- What needs to be done -
Whenever "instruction" occurs in a line of the material, list that line.
--*--
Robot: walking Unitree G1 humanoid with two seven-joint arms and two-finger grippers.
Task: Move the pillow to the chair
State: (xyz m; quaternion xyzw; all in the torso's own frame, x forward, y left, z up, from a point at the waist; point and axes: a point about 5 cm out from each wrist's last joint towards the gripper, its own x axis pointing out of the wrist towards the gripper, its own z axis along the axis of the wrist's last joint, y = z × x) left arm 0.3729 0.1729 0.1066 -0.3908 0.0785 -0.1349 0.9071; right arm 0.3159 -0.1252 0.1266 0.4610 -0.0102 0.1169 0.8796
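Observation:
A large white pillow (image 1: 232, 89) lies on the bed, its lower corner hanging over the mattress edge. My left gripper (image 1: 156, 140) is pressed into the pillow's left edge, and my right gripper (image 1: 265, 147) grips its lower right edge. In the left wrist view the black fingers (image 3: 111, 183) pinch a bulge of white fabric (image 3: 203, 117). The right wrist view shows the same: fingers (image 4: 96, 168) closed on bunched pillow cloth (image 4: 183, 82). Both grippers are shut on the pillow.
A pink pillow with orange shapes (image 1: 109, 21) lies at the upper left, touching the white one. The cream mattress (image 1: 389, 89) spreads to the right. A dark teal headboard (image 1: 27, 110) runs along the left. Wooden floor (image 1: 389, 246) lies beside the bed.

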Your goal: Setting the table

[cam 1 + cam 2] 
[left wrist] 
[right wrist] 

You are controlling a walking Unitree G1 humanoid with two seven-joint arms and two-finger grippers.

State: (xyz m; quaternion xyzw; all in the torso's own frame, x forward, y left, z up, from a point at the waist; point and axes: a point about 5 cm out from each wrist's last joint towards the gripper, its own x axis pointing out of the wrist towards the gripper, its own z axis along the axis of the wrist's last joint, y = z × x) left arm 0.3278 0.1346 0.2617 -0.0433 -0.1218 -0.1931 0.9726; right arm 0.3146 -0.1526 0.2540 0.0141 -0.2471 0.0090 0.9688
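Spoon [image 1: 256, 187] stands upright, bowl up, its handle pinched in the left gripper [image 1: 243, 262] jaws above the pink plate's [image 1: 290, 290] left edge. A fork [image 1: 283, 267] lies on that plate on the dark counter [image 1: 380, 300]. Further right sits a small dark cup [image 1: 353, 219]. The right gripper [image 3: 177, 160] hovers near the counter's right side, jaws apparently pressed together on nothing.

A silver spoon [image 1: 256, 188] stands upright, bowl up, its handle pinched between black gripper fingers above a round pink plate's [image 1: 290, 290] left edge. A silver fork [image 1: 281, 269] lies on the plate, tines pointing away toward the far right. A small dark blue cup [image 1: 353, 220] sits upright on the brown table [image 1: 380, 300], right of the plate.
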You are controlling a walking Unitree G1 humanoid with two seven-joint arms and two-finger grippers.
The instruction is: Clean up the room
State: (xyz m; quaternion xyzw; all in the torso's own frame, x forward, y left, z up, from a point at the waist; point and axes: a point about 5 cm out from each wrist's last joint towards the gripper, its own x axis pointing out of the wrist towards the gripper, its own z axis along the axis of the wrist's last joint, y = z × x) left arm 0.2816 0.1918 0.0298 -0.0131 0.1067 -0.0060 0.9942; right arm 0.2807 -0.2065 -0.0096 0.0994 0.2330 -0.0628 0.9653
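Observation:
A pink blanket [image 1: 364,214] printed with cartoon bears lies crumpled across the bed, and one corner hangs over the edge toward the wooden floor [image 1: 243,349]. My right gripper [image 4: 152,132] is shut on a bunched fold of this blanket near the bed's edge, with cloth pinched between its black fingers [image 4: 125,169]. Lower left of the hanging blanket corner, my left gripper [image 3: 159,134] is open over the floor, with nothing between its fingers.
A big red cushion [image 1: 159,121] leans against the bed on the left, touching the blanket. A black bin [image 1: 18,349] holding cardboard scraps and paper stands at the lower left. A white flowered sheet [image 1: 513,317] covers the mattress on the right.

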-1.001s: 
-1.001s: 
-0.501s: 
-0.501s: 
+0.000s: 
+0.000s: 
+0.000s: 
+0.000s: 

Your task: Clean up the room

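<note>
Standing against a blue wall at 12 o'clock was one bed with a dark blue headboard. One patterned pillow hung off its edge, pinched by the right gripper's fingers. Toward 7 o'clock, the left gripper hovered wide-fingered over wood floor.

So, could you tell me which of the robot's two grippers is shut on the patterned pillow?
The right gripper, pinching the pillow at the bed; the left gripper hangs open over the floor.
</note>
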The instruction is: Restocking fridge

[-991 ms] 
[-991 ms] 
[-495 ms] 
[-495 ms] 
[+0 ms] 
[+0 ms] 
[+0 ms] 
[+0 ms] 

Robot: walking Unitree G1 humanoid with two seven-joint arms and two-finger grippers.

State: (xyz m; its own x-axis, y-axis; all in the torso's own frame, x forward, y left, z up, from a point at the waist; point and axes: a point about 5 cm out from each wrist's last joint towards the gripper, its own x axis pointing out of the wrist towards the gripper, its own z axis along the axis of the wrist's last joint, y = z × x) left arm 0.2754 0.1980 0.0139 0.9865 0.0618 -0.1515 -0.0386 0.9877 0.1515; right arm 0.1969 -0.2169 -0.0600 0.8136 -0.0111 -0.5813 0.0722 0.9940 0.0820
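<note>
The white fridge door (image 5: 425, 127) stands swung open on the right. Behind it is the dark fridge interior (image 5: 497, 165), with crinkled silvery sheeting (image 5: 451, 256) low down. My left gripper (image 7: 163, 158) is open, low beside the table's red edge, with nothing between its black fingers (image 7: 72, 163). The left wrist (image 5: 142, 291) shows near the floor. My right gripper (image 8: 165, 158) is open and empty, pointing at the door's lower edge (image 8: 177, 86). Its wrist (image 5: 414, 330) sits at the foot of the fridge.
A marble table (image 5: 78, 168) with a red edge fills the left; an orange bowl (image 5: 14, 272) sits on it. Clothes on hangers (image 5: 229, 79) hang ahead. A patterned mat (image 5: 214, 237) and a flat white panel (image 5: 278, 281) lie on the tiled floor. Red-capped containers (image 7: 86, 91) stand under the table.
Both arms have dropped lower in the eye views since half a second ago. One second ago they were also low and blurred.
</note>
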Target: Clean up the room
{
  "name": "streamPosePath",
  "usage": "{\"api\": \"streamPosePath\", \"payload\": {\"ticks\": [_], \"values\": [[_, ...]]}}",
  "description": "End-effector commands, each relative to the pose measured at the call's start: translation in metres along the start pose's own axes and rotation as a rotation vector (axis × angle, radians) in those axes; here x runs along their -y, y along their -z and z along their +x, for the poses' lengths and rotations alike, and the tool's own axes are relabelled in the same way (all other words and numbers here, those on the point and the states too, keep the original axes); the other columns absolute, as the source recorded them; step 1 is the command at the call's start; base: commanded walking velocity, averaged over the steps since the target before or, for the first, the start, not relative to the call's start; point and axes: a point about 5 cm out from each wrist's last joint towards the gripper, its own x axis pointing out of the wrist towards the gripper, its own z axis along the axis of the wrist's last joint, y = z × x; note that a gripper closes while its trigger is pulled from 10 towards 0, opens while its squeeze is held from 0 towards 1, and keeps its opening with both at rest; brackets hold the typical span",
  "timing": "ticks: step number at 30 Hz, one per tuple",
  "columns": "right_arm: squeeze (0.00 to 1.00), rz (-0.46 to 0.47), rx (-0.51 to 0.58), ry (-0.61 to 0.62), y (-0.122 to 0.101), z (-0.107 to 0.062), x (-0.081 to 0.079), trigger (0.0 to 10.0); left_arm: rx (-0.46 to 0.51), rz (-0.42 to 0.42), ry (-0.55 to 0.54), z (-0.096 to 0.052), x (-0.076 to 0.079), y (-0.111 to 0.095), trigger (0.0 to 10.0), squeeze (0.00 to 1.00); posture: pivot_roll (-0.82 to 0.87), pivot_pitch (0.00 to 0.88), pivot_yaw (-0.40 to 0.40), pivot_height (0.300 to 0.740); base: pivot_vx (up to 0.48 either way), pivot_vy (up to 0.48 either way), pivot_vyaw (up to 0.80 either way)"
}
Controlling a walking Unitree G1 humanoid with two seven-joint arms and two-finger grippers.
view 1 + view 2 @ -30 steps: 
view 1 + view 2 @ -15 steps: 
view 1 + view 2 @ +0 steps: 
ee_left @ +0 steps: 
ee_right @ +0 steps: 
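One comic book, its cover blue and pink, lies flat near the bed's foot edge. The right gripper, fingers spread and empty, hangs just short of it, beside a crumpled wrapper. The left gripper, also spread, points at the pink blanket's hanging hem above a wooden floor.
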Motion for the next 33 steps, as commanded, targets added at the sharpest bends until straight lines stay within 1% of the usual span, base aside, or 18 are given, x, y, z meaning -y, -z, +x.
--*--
- Response to this task -
The instruction is: Clean up the room
The instruction is: Restocking fridge

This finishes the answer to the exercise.